─── Data provided ───

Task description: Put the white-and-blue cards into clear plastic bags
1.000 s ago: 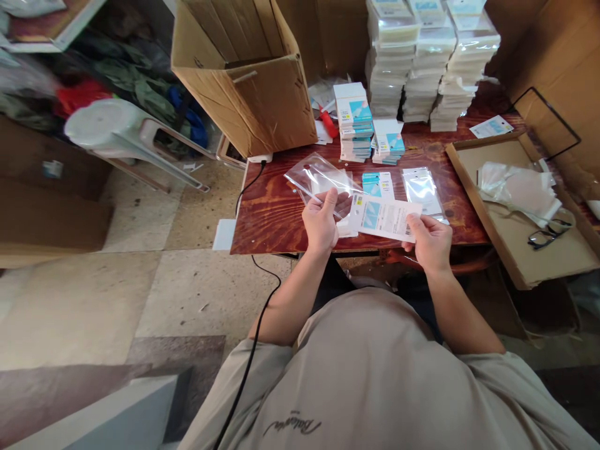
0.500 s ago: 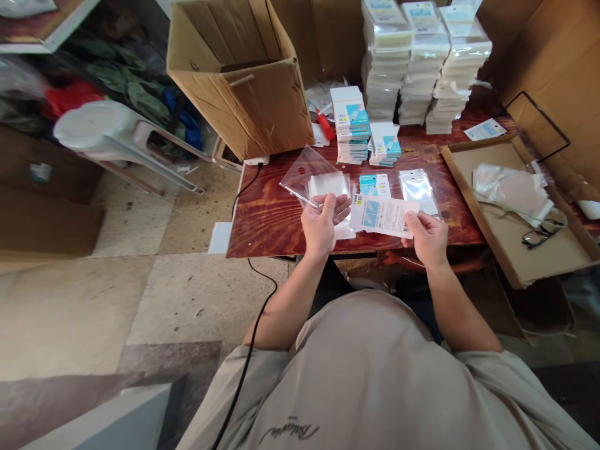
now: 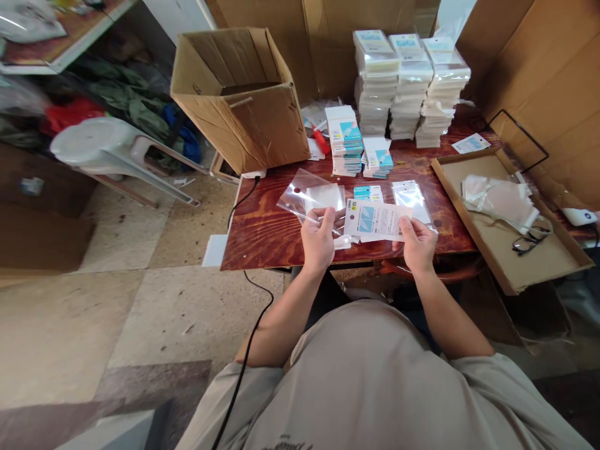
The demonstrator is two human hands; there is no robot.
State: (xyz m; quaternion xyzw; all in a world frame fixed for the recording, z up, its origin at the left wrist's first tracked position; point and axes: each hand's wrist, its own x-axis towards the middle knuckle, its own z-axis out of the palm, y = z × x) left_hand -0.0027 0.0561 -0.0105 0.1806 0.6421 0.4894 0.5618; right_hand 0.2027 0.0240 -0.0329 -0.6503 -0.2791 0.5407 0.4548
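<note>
Between thumb and fingers, my left hand (image 3: 319, 240) grips a clear plastic bag (image 3: 297, 190) with a round hole near its far end. My right hand (image 3: 419, 245) pinches the right end of a printed white card (image 3: 377, 220), whose left end is close to my left fingers. Beneath them on the table lie a pile of clear bags (image 3: 323, 195) and a small stack of blue-and-white cards (image 3: 368, 192). Just beyond my right hand are some filled clear packets (image 3: 412, 197).
Tall stacks of bagged cards (image 3: 379, 81) and shorter card stacks (image 3: 344, 137) stand at the back. An open cardboard box (image 3: 267, 125) is at the back left. On the right, a shallow cardboard tray (image 3: 510, 262) holds bags and glasses (image 3: 525, 245). A black cable (image 3: 255, 331) hangs at the left.
The view has tilted slightly, so the table sits lower in the picture. The card in my right hand has come a little closer to the bag in my left hand.
</note>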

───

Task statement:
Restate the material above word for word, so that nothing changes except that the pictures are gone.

Result of this task:
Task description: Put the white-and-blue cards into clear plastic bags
1.000 s ago: 
0.500 s ago: 
now: 
The demonstrator is two human hands; there is no robot.
State: (xyz m; quaternion xyzw; all in a world frame fixed for the recording, z up, its origin at the left wrist's first tracked position; point and axes: each hand's wrist, its own x-axis towards the middle knuckle, its own z-axis out of the palm, y = z × x) left_hand -0.0027 0.0561 -0.0105 0.1806 0.6421 0.4894 0.5618; right_hand 0.2027 0.0240 -0.0329 -0.6503 -0.2791 0.5407 0.4548
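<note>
Between thumb and fingers, my left hand (image 3: 319, 240) grips a clear plastic bag (image 3: 297, 190) with a round hole near its far end. My right hand (image 3: 419, 245) pinches the right end of a printed white card (image 3: 377, 220), whose left end is close to my left fingers. Beneath them on the table lie a pile of clear bags (image 3: 323, 195) and a small stack of blue-and-white cards (image 3: 368, 192). Just beyond my right hand are some filled clear packets (image 3: 412, 197).
Tall stacks of bagged cards (image 3: 379, 81) and shorter card stacks (image 3: 344, 137) stand at the back. An open cardboard box (image 3: 267, 125) is at the back left. On the right, a shallow cardboard tray (image 3: 510, 262) holds bags and glasses (image 3: 525, 245). A black cable (image 3: 255, 331) hangs at the left.
The view has tilted slightly, so the table sits lower in the picture. The card in my right hand has come a little closer to the bag in my left hand.
</note>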

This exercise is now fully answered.